Because Wei Lai is in a state of loss at present, it is difficult to obtain profits from purely financial investment. However, the analysis of strategic investment is also straight forward. Judging from the current product system, Geely has no need to support such an enterprise for a long time. After all, brands such as Geely, Volvo and smart have formed a relatively complete new energy vehicle ecosystem.
Some investors believe that if the amount of funds exceeds 1 billion US dollars, holding the car will probably have some value for Geely.
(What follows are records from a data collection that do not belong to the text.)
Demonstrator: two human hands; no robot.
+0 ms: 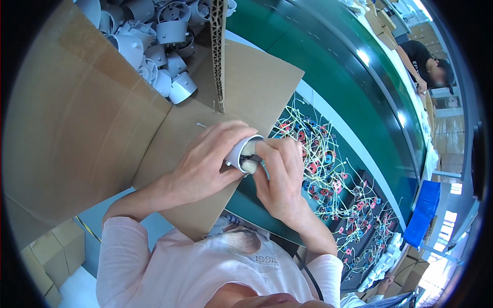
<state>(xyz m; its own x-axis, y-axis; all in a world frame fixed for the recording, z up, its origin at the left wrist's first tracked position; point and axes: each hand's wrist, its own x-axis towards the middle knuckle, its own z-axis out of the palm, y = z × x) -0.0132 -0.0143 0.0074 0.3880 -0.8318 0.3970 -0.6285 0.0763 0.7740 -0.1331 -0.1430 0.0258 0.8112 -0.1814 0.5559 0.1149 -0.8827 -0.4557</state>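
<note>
My left hand (203, 159) is wrapped around a short white plastic cylinder housing (234, 156), its open end facing right. My right hand (285, 177) reaches into that opening with thumb and forefinger, both tips covered in pale finger cots. Between those fingertips is a small dark part (250, 158), mostly hidden by the fingers and the housing wall. Both hands are above a brown cardboard flap (257, 72). A small white piece (201, 125) lies on the cardboard, beyond my left hand.
An open carton (92, 118) at left holds many similar white housings (172, 32). To the right, small red, blue and black motor-like parts with pale wires (323, 159) are heaped. Behind runs a green conveyor belt (328, 66). A co-worker (423, 61) is across it; a blue bin (422, 213) stands right.
</note>
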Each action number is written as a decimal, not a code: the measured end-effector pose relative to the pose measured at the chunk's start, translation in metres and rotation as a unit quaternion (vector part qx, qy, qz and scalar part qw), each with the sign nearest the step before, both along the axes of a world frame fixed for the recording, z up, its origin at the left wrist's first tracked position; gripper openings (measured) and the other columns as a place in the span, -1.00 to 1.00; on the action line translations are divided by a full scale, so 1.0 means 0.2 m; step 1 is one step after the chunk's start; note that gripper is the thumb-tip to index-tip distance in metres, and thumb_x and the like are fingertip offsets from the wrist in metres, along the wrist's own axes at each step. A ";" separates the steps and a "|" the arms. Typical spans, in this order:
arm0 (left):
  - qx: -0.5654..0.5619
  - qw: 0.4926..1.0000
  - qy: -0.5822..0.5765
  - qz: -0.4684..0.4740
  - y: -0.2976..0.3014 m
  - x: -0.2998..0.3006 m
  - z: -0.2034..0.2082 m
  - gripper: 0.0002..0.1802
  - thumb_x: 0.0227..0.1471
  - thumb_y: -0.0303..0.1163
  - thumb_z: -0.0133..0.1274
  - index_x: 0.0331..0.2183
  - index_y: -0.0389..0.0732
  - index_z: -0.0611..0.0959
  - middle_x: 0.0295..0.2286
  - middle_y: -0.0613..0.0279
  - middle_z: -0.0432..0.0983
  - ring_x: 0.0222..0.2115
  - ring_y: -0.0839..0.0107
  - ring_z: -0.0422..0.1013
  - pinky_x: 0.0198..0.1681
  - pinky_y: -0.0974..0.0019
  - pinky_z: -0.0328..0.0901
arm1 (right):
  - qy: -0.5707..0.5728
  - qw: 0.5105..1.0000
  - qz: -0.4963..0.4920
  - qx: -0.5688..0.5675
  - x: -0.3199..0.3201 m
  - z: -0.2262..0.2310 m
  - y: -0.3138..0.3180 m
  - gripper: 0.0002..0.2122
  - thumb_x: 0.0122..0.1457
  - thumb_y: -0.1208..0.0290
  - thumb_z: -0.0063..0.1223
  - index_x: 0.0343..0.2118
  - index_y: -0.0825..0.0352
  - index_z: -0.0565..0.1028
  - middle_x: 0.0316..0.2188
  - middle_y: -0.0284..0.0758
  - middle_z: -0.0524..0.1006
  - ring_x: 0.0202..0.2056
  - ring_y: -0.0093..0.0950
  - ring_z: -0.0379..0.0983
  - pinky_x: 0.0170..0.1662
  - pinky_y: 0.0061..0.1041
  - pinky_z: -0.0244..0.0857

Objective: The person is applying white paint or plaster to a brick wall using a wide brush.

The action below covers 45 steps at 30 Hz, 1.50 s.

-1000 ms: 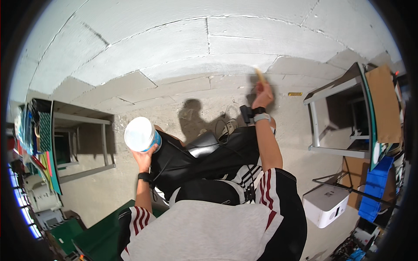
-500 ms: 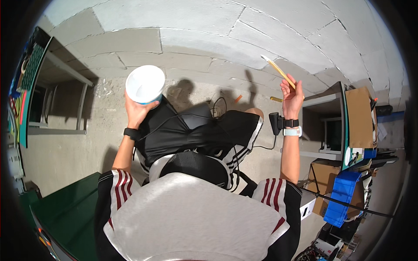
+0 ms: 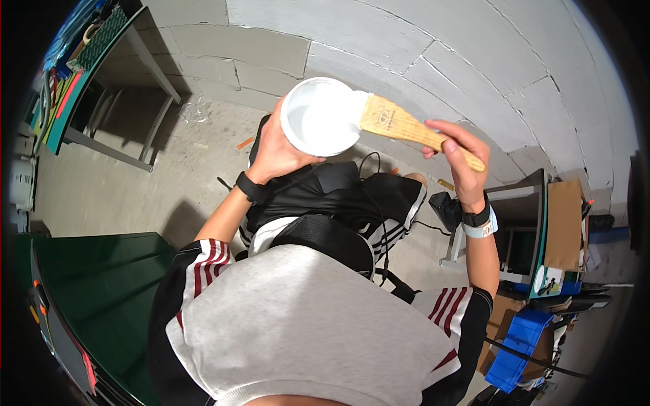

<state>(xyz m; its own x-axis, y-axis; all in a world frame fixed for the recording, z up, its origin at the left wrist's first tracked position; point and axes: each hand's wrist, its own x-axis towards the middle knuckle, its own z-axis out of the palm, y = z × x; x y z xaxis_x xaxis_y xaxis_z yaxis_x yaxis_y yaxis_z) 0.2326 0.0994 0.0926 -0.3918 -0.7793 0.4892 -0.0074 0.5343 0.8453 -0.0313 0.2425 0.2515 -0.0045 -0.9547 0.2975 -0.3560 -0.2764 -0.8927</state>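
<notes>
My left hand is wrapped round the side and underside of a white tub, raised above my knees and tipped so its mouth shows. White paint appears inside. In my right hand, the fingers and thumb pinch the end of a flat wooden-handled paintbrush. Its broad white-coated end is at the tub's right rim, over the opening. Exactly where the brush touches the tub I cannot tell.
A block wall, partly painted white, rises in front of me. Green-topped tables stand left and right. A dark green surface is at my lower left; a blue bin sits lower right. Black cables cross my lap.
My hands have come together: the tub has moved right, and the brush has come left and down from near the wall to the tub's rim. The view has turned somewhat.
</notes>
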 end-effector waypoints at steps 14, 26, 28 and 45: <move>-0.083 0.996 0.007 -0.013 0.05 -0.10 0.10 0.10 -0.39 -0.27 0.49 0.18 -0.24 0.27 0.08 0.00 0.34 0.08 0.05 0.32 0.13 0.08 0.23 | 0.019 0.995 -0.074 0.063 0.09 -0.07 -0.08 -0.74 0.31 0.35 0.00 -0.17 0.44 0.61 -0.48 -0.27 0.63 -0.46 -0.57 0.56 -0.38 -0.62 0.40; -0.119 0.991 -0.056 0.019 0.08 -0.14 0.15 0.07 -0.42 -0.32 0.47 0.15 -0.27 0.31 0.11 -0.10 0.29 0.12 -0.04 0.27 0.14 0.04 0.26 | 0.161 0.986 -0.047 -0.020 0.04 -0.01 -0.09 -0.81 0.25 0.39 0.05 -0.27 0.39 0.65 -0.59 -0.28 0.61 -0.55 -0.60 0.56 -0.49 -0.65 0.37; -0.151 0.987 -0.049 0.028 0.07 -0.15 0.16 0.06 -0.43 -0.35 0.47 0.15 -0.28 0.31 0.11 -0.12 0.29 0.13 -0.06 0.27 0.13 0.03 0.26 | 0.168 0.984 -0.052 -0.025 0.04 0.02 -0.07 -0.82 0.24 0.42 0.05 -0.28 0.39 0.65 -0.58 -0.29 0.62 -0.56 -0.59 0.57 -0.50 -0.64 0.36; -0.191 0.979 -0.058 0.029 0.08 -0.23 0.32 0.04 -0.42 -0.39 0.44 0.15 -0.23 0.33 0.12 -0.05 0.31 0.12 -0.03 0.30 0.10 0.08 0.29 | 0.373 0.915 0.050 -0.145 0.05 0.14 -0.12 -0.79 -0.01 0.63 0.20 -0.27 0.27 0.60 -0.64 -0.32 0.42 -0.64 -0.35 0.33 -0.58 -0.43 0.18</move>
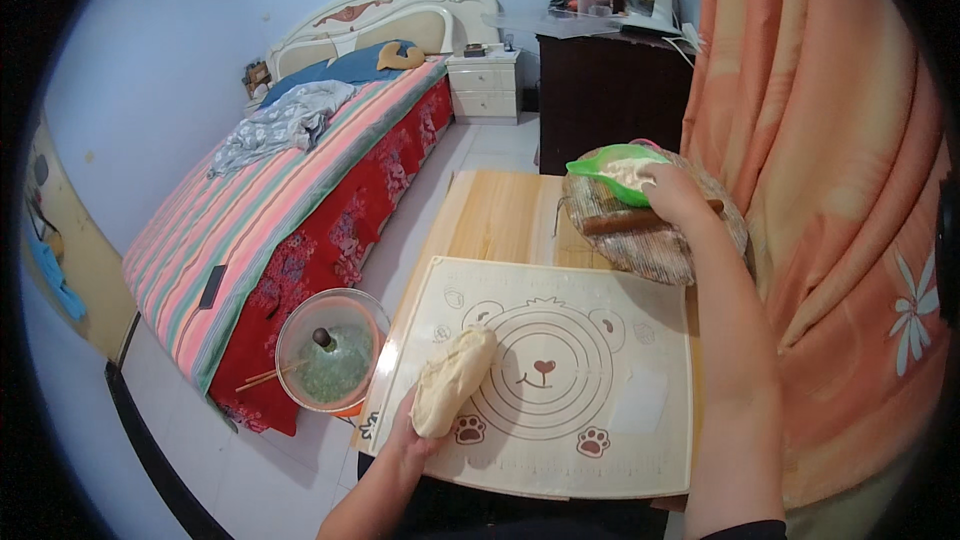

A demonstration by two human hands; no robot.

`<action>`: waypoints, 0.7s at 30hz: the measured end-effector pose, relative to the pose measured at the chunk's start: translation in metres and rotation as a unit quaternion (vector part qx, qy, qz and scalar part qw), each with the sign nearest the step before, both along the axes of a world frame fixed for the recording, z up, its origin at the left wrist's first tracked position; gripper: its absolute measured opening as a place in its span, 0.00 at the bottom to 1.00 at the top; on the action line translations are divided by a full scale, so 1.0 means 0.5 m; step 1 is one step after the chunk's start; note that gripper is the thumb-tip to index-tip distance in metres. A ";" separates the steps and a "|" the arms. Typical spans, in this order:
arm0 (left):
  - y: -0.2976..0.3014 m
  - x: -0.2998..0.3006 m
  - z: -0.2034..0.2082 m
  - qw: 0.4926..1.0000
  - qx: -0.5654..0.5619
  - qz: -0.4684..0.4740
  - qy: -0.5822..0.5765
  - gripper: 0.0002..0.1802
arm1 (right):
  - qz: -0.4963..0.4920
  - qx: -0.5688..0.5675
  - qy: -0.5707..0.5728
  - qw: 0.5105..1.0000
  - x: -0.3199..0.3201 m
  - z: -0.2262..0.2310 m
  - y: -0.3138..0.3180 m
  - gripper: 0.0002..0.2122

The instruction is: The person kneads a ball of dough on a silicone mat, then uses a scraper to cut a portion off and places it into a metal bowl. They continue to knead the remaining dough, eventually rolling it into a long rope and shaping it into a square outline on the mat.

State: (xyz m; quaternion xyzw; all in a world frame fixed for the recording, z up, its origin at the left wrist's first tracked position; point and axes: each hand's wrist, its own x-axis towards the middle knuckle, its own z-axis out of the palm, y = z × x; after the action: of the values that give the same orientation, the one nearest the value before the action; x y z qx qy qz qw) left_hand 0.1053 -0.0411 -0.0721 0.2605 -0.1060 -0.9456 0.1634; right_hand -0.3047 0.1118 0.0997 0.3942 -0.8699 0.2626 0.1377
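Lying with its long axis from about seven o'clock to one o'clock, the pale dough [453,380] sits over the near left part of the patterned mat [540,478], its far end tipped away from the person. The left hand [408,442] is the nearer one: it holds the dough at the seven o'clock end, partly tucked beneath it, and whether that end is lifted clear of the mat cannot be told. From the dough, the green bowl [588,173] lies between one and two o'clock, well apart, beyond the mat. There the right hand [668,188] reaches in, its fingertips hidden among pale, flour-like contents [626,172]; whether they pinch anything or spread wide cannot be told. Just on the near side of the bowl, at about seven o'clock from the right hand, a brown rolling pin [630,222] runs roughly from nine to three o'clock across a round ribbed board [650,255] on the wooden worktop [492,215]. At between nine and ten o'clock from the dough, off the worktop, stands a tub [285,340] with green contents.
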 end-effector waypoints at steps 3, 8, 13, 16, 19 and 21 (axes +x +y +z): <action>-0.012 0.026 -0.043 0.997 -0.035 -0.047 0.053 0.22 | 0.035 0.102 -0.056 0.993 0.000 0.018 -0.015 0.14; 0.002 0.030 -0.029 0.987 -0.128 -0.089 -0.037 0.26 | 0.015 0.120 0.101 0.987 0.019 -0.059 -0.035 0.10; -0.002 0.031 -0.044 0.983 -0.145 -0.106 -0.028 0.29 | 0.007 0.034 0.132 0.991 0.037 -0.055 0.020 0.06; 0.003 0.028 -0.032 0.978 -0.170 -0.112 -0.034 0.29 | 0.007 0.019 0.129 0.991 0.123 0.006 0.086 0.05; 0.004 0.032 -0.027 0.976 -0.175 -0.124 -0.044 0.29 | 0.035 0.017 0.158 0.987 0.217 0.045 0.170 0.05; 0.005 0.027 -0.033 0.976 -0.177 -0.128 -0.022 0.28 | 0.028 0.016 0.151 0.988 0.282 0.061 0.245 0.06</action>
State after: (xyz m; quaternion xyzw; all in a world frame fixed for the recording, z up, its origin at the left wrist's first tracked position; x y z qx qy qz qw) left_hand 0.1188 -0.0388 -0.0884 0.2330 -0.3073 -0.9190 0.0822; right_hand -0.1637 0.2344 0.1302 0.4557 -0.8318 0.1903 0.2534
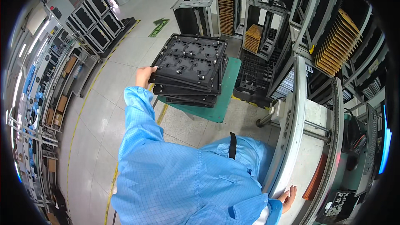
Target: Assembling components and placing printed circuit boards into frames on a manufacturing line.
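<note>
A stack of black fixture trays (189,60) sits on a small green-topped table (229,87) ahead of me. The trays are square, with moulded recesses and small metal knobs, and they lie slightly askew on one another. With its fingers closed on the near left corner of the top tray, my left hand (144,76) reaches forward. My right hand (288,198) is low on the right beside the silver rail of a conveyor (293,141), its fingers stretched out and nothing in them. Whether it touches the rail I cannot tell.
Metal magazine racks (193,14) stand behind the table, some filled with orange-brown boards (339,43). A black plastic pallet (254,75) lies right of the table. Shelving with boxes (60,104) runs along the left, beyond yellow floor tape. A keyboard (370,137) is at far right.
</note>
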Demonstrator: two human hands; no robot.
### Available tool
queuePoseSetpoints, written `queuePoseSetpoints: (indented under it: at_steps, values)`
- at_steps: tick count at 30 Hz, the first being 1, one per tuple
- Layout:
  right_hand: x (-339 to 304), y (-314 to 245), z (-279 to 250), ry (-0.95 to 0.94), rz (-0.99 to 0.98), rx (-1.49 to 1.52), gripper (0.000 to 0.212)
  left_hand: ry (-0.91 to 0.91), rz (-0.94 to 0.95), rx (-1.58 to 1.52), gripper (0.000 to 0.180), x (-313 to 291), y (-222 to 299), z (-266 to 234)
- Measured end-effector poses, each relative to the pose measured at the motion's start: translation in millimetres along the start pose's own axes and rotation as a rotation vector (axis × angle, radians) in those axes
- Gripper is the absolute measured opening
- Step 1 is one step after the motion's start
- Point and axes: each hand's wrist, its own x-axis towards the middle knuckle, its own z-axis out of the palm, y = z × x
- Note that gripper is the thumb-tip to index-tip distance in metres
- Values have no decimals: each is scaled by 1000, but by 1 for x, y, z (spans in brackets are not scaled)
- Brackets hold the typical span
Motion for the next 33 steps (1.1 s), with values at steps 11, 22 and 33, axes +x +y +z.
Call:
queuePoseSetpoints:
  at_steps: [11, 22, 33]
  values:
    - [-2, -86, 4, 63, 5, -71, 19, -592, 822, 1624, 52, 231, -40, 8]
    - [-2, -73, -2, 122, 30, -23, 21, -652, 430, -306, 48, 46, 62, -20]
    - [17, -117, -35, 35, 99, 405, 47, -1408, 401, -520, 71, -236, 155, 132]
However, a person close to Geely pointed out: "if the price is low, it is not a good choice to make an investment, but if you want to be an absolute big shareholder, it is not necessarily the best choice."
But he also said that the integration is mainly based on what resources each of them can provide. If both sides can reach agreement and structure is reasonable, there is such possibility. "Wei Lai's platform technology and vehicle models are not enough to support the current development, but Geely's pure electric platform can share with Wei Lai, and the cost will be reduced after the platform's advantages are brought into play."